Prof. Tomasz Szczepanski on hemophilia: We have reached a certain level of quality of life, but we are still a little short of talking about normal life

What is hemophilia and what population is affected by this disease in our country?

Hemophilia is an inherited disorder associated with impaired blood clotting. The most common condition in Poland at the moment is hemophilia A, with hemophilia B being the second most common. These are sex-linked inherited diseases, which means that men are most often affected, while women are carriers. However, there are also a few female patients in our population. Hemophilia A is associated with congenital factor VIII deficiency, and in hemophilia B it is associated with congenital factor IX deficiency. If there is a severe form of hemophilia (less than 1 percent factor), these patients have a very high risk of bleeding, especially delivery and intramuscular bleeding, and repeated delivery bleeding leads to joint destruction. Fortunately, such situations are already rare, because we can protect patients from this in a good way. It is worth adding that not only patients with severe hemophilia can have recurrent bleeding. There is also a group of patients who have more than 1 percent of the factor, but whose disease phenotype is so severe that bleeding occurs, and these people also require prophylactic management.

What is hemophilia in children associated with? What problems do parents face and how does it affect the life of the whole family?

This year marks the 30th anniversary of my graduation. Over these years, I have been able to observe how the management and lives of patients with hemophilia have changed. On the one hand, 30 years ago, when I started my work in pediatrics, hemophilia patients with joint strokes were regular visitors to the emergency room. At that time, they were given factor in an interventional manner, as well as pain medication. The next day, these patients would show up at the Emergency Room again. Their lives went from stroke to stroke. The quality of their functioning was not the best, especially since any trauma could trigger these bleeds.

How has the approach to hemophilia treatment changed in recent years?
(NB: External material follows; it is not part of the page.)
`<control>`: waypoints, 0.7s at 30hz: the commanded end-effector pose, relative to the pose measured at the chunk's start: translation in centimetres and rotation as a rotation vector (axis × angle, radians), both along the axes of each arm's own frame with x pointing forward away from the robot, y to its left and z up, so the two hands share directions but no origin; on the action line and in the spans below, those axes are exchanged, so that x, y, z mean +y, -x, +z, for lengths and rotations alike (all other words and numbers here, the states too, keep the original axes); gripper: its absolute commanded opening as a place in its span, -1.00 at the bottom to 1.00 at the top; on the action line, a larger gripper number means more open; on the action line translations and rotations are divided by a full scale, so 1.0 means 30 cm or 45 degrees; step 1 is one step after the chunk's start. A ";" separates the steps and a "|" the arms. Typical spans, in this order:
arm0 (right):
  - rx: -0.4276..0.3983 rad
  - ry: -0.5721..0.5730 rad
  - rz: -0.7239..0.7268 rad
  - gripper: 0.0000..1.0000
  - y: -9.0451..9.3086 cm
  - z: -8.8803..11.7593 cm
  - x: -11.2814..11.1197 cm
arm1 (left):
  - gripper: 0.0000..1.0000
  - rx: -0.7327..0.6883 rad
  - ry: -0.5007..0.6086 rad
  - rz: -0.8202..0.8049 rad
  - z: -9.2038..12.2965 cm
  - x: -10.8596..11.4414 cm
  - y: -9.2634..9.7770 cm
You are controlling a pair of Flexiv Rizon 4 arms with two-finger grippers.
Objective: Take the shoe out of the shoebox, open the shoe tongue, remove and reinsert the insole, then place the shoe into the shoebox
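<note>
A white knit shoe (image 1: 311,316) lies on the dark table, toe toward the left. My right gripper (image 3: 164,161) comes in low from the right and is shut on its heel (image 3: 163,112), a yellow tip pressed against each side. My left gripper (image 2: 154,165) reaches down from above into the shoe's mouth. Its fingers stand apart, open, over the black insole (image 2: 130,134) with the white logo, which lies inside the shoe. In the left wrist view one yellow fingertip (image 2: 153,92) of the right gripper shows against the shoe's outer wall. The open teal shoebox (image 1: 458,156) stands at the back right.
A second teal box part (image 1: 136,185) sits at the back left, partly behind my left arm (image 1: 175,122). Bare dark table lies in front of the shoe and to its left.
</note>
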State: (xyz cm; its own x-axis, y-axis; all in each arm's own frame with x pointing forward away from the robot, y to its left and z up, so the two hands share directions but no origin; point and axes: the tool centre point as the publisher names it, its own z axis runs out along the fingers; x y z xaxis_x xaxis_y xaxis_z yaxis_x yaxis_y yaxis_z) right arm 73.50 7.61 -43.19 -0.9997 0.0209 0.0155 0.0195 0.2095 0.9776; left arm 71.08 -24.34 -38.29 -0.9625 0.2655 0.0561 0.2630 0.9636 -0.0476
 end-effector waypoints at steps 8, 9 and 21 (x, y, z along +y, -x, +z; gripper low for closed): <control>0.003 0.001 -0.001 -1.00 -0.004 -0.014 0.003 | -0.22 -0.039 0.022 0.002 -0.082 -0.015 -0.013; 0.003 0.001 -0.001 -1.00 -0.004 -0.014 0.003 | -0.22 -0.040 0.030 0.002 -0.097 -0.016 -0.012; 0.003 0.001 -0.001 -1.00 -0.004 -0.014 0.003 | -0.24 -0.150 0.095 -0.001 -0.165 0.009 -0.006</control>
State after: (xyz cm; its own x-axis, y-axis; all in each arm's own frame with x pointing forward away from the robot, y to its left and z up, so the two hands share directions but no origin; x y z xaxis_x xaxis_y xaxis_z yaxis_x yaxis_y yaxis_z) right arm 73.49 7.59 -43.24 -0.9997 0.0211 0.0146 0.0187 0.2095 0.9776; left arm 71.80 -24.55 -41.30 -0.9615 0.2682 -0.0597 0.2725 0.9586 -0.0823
A watershed moment that happened a dozen years ago was the introduction of prophylaxis for these patients. They began to be given factor VIII or IX preparations, and suddenly it became clear that such a supply could significantly reduce the number of bleedings. The inconvenience with classical factor preparations is that they have to be administered at least two to three times a week, and there are some patients who have to receive it every other day. This means the need for about 150 punctures a year, which raises vein problems. So we use vascular ports. This is undoubtedly inconvenient, but the use of intravenous prophylaxis produces long-term results in most patients. However, a certain group of patients, estimated at about 20 percent, develop antibodies to these agents. They require an alternative approach. In recent years, agents with prolonged duration of action have emerged, which could theoretically be administered once a week, and on the other hand, a subcutaneously administered antibody - emicizumab - has emerged, which can be used in patients with hemophilia A once a week or sometimes even once every two weeks. Its mechanism of action is similar to that of factor, although it is not exactly the same. The antibody is effective in preventing bleeding, and subcutaneous administration, and at long intervals, is more convenient than intravenous administration. In Poland, this drug is used in hemophilia A inhibitor patients in whom immunotolerance has not been achieved.

What is the availability of this prevention option?

In most European countries, this antibody is approved for a wider group of patients and reimbursed. In Poland, the main limitation is cost issues. Together with a group of experts, we determined which of the remaining patients without the inhibitor would most need this treatment. We came up with three groups of patients: those who experience recurrent bleeding despite intensive factor VIII therapy, patients who have no intravenous access (after twice replacing a vascular port). The third group is infants with newly diagnosed hemophilia A, in whom there are indications for prophylaxis.

Access to prophylaxis means that we are already seeing patients with bleeding less and less, and their quality of life is greatly improved, to the point that they even want to play sports. And not just safe sports like swimming. We have reached a certain level of quality of life, but we are still a little short of talking about normal life.

What are the key challenges in treating children with hemophilia in Poland today? Also, what changes should be made, looking at it from the perspective of clinicians?

Ideally, it should be the case that we, in consultation with the parents, choose the method of treatment, not necessarily guided by cost. More access to subcutaneous prophylaxis is needed in patients at risk of the intravenous form not being administered properly.